We have integrated the component Matomo on our website. Matomo is an open source tool for web analysis. Web analysis is the acquisition, collection and evaluation of data on the behaviour of visitors to websites. We collect data such as the website from which a data subject accessed our website (the socalled referrer address), which subpages of our website are accessed or how often and for how long a subpage is viewed. A web analysis is used to optimise a website and to analyse the costs and benefits of Internet advertising. Operator is Innocraft Ltd.,150 Willis St, 6011 Wellington, New Zealand. The Matomo Analytics server is operated as a component on our web server.
We have installed Google Maps on our website as a component for displaying our company on a map. With Google Maps, it is also possible for a data subject to calculate and display possible routes to us. Operator is Google Inc., 1600 Amphitheatre Pkwy, Mountain View, CA 94043-1351, USA. Every time our contact and directions page is called up, Google receives information that the data subject is interested in our company and may want to have a route to us calculated. In the case of route calculation, Google receives additional location information about the data subject. More detailed in-formation about Google Maps can be found at the URL
If the data subject is logged in to Google+ at the same time, Google receives information about route directions, locations and possible intermediate destinations for route planning each time the data subject accesses our contact and directions page. This information is collected by Google and assigned to the respective Google+ account of the data subject.

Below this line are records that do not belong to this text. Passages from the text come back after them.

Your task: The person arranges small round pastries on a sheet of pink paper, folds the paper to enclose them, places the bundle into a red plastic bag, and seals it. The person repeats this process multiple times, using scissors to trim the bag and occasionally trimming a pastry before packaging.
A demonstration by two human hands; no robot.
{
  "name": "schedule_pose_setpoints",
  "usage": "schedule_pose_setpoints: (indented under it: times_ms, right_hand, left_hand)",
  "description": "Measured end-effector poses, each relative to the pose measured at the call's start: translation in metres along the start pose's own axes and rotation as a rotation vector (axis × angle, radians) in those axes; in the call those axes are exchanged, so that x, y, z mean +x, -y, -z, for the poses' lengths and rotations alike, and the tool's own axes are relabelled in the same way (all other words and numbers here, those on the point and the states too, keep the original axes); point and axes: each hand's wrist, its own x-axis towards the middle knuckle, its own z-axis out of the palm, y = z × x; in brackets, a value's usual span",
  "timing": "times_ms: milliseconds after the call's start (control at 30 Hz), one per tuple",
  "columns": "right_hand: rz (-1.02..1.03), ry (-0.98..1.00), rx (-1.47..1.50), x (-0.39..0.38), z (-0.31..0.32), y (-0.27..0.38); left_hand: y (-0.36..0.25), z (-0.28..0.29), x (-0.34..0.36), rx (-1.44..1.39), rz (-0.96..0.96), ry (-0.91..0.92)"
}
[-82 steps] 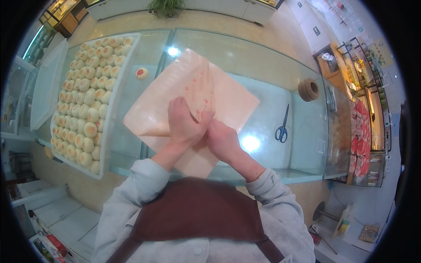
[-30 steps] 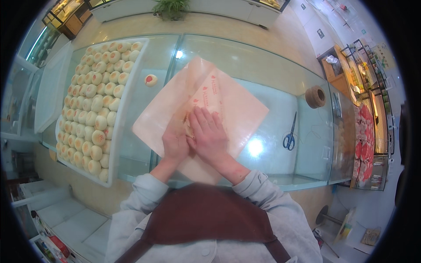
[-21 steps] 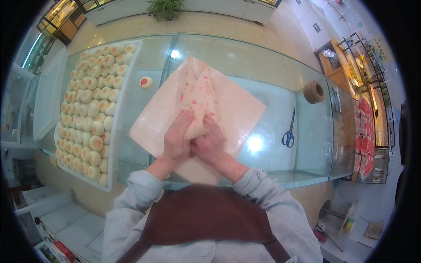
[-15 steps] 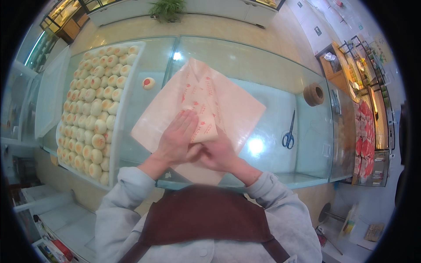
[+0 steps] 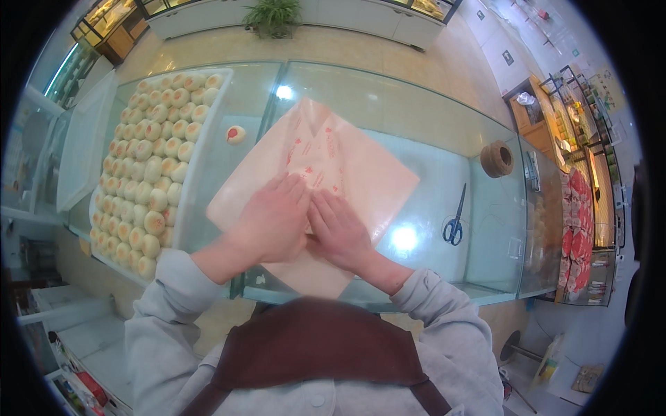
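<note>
A large sheet of pale pink wrapping paper (image 5: pixel 378 170) lies askew on the glass counter, one corner toward the far side. In its middle is a folded paper bundle (image 5: pixel 318 156) with red print. My left hand (image 5: pixel 274 218) grips the near part of the bundle from the left, fingers pointing forward over it. My right hand (image 5: pixel 338 225) closes on it from the right, fingers close together on top. The fingertips of both hands nearly meet. Both thumbs and whatever the paper encloses are hidden.
Left of the paper, a white tray (image 5: pixel 220 93) holds many round pastries. A single pastry with a red mark (image 5: pixel 236 134) sits beside it. To the right lie blue-handled scissors (image 5: pixel 454 223) and a brown roll of twine (image 5: pixel 497 159). Red-and-white packages (image 5: pixel 576 232) stand farther right.
My right hand has come up from under the near end of the bundle onto its top. My left hand has shifted slightly, and the bundle's raised near end now lies lower.
</note>
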Motion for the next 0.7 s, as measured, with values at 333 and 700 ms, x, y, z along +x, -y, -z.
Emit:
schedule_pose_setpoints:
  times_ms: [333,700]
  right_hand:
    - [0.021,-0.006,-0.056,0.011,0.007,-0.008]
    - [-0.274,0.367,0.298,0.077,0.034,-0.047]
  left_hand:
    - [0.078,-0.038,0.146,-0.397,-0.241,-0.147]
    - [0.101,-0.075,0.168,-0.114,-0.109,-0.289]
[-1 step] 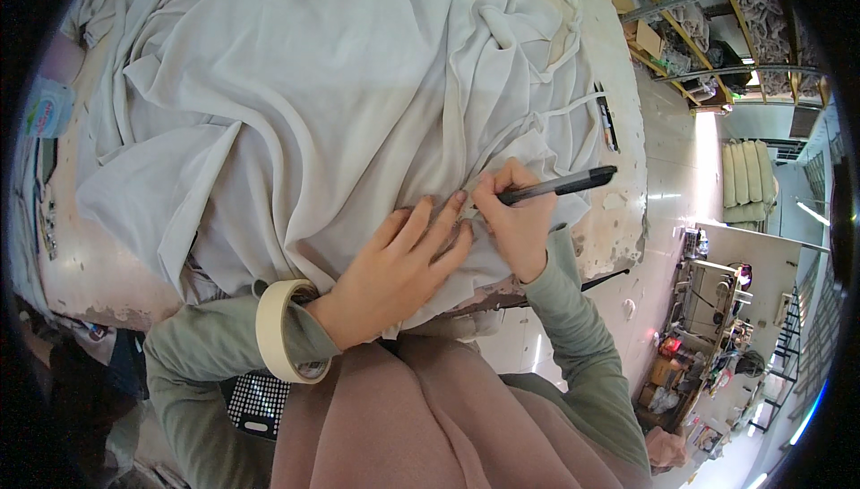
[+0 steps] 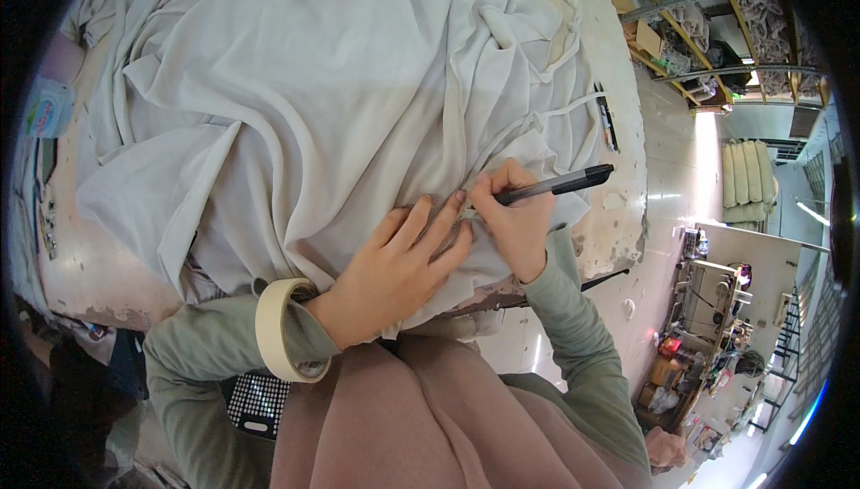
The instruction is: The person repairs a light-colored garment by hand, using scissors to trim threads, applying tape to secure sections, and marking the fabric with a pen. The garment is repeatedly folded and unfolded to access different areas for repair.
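Note:
A large pale grey cloth point(image 2: 358, 59) lies in loose folds over the table. My left hand point(image 2: 399, 261) rests on its near edge, fingers spread and pressing the fabric down. A roll of cream masking tape point(image 2: 285, 328) hangs round my left wrist like a bracelet. Just to the right, my right hand point(image 2: 518, 216) grips a black pen point(image 2: 560, 184) between thumb and fingers. The pen slants, its capped-looking end up to the right and its tip down by my left fingertips. Whether the tip touches the cloth is hidden by my fingers.
A second dark pen point(image 2: 607, 120) lies near the right edge of the worn table point(image 2: 623, 207). At the far left stands a clear plastic bottle point(image 2: 49, 108) with a blue tint. Beyond the table, a cluttered shelf point(image 2: 690, 337) stands on the shiny floor.
The pen's upper end has shifted very slightly left and down with my right hand. My left hand and the cloth look unmoved.

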A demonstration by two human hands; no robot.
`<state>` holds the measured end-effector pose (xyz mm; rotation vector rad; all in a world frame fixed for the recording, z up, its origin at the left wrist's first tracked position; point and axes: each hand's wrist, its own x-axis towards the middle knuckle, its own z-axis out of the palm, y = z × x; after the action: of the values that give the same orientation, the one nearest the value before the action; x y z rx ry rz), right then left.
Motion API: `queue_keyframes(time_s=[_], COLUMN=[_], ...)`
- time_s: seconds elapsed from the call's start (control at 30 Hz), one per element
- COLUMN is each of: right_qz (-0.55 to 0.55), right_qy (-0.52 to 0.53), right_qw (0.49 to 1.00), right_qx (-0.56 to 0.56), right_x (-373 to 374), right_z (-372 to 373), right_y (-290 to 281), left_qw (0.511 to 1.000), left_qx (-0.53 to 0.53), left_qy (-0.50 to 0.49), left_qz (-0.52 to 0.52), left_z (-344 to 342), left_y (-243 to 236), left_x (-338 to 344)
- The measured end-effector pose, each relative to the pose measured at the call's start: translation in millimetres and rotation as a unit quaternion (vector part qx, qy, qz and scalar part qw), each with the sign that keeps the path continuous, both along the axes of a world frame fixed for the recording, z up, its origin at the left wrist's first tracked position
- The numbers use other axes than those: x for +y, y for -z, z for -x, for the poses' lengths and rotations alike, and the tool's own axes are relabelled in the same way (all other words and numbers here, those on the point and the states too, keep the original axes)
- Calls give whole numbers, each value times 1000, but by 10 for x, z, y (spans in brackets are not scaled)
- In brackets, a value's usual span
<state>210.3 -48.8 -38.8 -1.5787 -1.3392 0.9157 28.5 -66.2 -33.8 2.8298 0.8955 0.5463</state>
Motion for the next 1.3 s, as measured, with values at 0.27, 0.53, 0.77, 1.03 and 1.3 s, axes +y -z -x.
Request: queue_keyframes(time_s=[0.27,0.53,0.77,1.03,1.3], right_qz=[-42,-49,-42,-59,-13], right_qy=[-32,-16,-8,-29,-20], right_qw=[995,994,994,991,999], right_qx=[-83,-97,-100,-120,-24], right_x=[57,60,72,88,135], right_z=[-45,-13,-1,-53,-139], right_y=[45,4,10,42,93], left_qw=[1000,1000,1000,1000,996], left_qx=[6,3,5,11,-39], left_qy=[-3,-2,-9,-11,1], left_qz=[4,10,20,9,82], left_z=[-14,-21,-26,-32,-32], left_y=[16,42,38,44,89], left_x=[35,34,42,37,82])
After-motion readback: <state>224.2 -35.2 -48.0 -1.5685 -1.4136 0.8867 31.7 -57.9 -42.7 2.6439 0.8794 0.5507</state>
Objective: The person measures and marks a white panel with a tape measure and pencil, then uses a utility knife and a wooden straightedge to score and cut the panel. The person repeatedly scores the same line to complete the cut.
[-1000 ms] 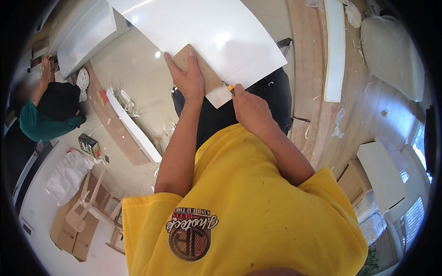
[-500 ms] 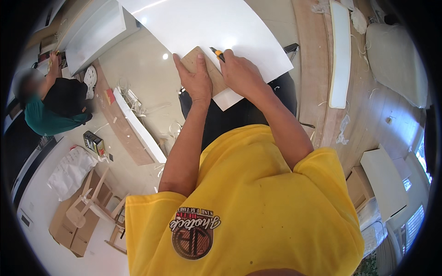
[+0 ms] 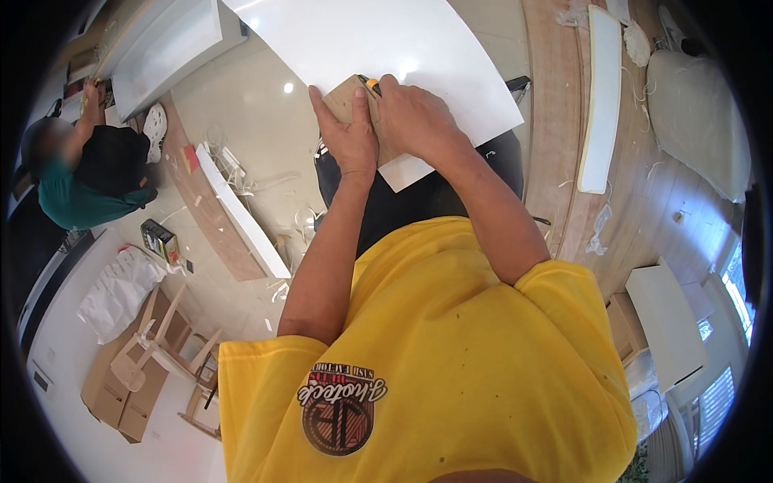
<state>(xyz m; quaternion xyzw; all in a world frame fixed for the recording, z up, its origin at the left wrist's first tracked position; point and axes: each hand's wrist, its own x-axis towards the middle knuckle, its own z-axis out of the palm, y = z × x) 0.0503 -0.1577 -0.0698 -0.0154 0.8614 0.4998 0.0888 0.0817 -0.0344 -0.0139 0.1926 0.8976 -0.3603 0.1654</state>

If the data subject does not wish his/her personal data to be transmitted to Google, he/she can prevent this by logging out of his Google+ account before accessing our website. In addition, for many browsers there is the possibility of using appropriate plug-ins such as Noscript for Firefox (https://noscript.net) to allow or block the execution of script programs such as Google Maps domain-related using blacklists and whitelists.
We have integrated Google Ads on our website. Google Ads is an online advertising service for ads in the Google search engine and the Google advertising network. Operator is Google Inc., 1600 Amphitheatre Pkwy, Mountain View, CA 94043-1351, USA.
The purpose of Google Ads is to promote our website by including interest-related advertisements on third-party websites and in Google search results. A so-called conversion cookie, which has a maximum validity of 30 days, is stored on the computer of the data subject via our website. This cookie can be used to track whether certain subpages on our website have been accessed if these pages were accessed by clicking on an Adword ad. This information is used by Google to compile visitor statistics and is made available to us for the purpose of evaluating and verifying the success of Google ads and thus enabling us to optimise them. This data is currently stored on servers in the USA; Google does not exclude the possibility that it may be passed on to third parties.
Every data subject can prevent the storage of cookies through our website at any time by means of the appropriate setting of his Internet browser and thus permanently object to this use. In addition, a cookie already set by Google Ads can be deleted at any time via the Internet browser or other programs.
In addition, a data subject may object to the interest-related advertising by Google. The selected set-tings are made by calling up the links https://www.google.de/settings/ads in the browser used in each case. Another possibility is the installation of a browser plugin, which can be downloaded under https://www.google.com/settings/ads/plugin
Further information on Google's current data protection regulations can be found at https://www.google.de/intl/de/policies/privacy
We do not use any profiling or automatic decision making measures.